> **Source material**:
++++++++
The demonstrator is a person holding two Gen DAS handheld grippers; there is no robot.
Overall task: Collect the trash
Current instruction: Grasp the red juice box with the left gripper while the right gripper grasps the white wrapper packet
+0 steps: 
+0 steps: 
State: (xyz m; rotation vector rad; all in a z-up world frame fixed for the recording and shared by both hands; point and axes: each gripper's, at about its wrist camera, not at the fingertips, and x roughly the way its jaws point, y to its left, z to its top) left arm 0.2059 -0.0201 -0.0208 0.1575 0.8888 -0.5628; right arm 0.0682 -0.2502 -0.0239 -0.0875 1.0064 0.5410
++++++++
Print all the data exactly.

The demonstrator is a person holding two Gen DAS handheld grippers; there is no robot.
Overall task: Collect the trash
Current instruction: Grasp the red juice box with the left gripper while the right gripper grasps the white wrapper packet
+0 steps: 
+0 steps: 
State: (xyz m; rotation vector rad; all in a z-up world frame fixed for the recording and shared by both hands; point and axes: each gripper's, at about its wrist camera, not at the fingertips, and x roughly the way its jaws point, y to its left, z to its top) left arm 0.2059 -0.0201 -0.0208 0.1575 0.8888 -0.5628; right arm 0.0682 -0.2502 -0.0239 -0.0875 1.0064 0.5410

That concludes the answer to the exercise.